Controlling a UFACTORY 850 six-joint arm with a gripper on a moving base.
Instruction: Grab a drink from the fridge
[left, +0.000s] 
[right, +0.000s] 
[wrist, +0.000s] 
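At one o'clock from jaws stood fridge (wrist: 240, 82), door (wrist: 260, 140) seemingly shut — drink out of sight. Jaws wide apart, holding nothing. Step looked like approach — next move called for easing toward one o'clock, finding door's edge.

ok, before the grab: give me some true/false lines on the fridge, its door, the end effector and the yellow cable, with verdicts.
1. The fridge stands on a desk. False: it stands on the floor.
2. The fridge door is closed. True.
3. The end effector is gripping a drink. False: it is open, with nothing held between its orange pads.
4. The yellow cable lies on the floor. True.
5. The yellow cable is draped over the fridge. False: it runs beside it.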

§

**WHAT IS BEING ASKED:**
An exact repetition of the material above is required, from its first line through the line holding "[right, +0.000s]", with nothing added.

**YOUR RESPONSE:**
Controlling a UFACTORY 850 six-joint arm with a gripper on a moving base.
Instruction: Grab a drink from the fridge
[left, +0.000s] 
[right, +0.000s] 

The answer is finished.